Goal of the exercise:
Once the line containing "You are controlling" has been printed, stop; print every line before it exactly, starting at the top of the material below.

= Beginning of Section =

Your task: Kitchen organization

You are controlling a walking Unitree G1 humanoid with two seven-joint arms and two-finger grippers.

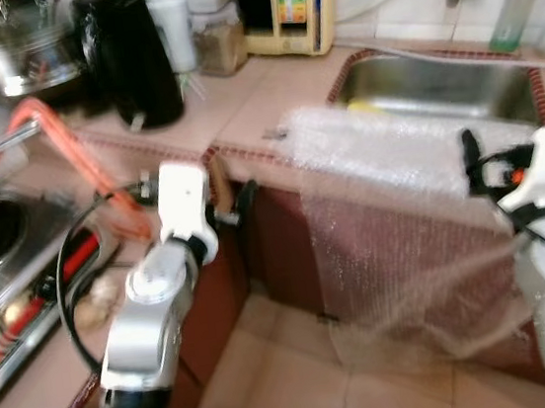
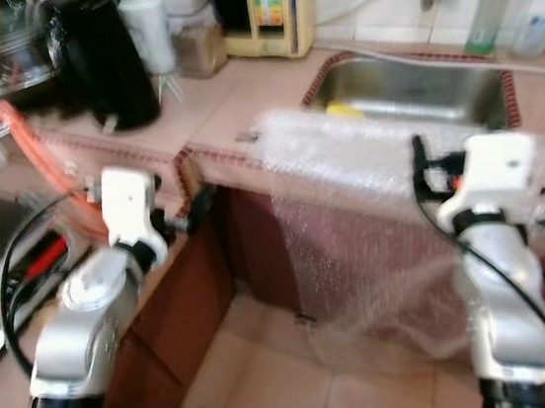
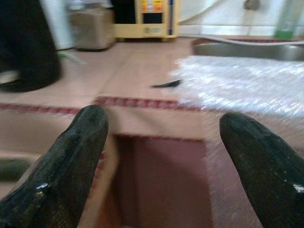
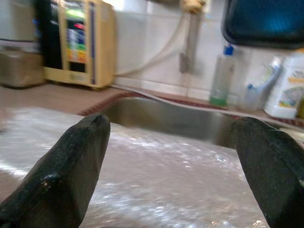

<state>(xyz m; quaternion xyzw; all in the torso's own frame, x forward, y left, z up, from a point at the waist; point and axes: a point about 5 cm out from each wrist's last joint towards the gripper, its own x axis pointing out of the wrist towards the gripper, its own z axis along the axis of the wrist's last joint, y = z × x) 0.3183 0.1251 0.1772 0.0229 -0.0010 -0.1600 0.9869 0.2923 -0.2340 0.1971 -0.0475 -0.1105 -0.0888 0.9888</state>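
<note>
right pincer [image 4: 166, 166] spread, empty, at the bubble wrap [image 1: 385, 150] draped along the counter [image 1: 240, 98] edge by the sink [image 1: 438, 89]; left pincer [image 3: 159, 156] spread, farther off.

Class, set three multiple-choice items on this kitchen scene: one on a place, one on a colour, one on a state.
1. Where does the bubble wrap lie?
A. draped over the counter edge before the sink
B. on the stove
C. on the floor

2. What colour is the kettle?
A. white
B. black
C. red

3. How are the left gripper's fingers?
A. shut
B. holding the wrap
C. open

Answers: A, it hangs down the cabinet front; B, its body is black; C, a wide gap separates the fingers.
</note>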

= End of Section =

Task output:
Your task: Kitchen organization

You are controlling a walking Unitree G1 humanoid with two seven-joint arms and two-finger grippers.

That concludes the output for this exercise.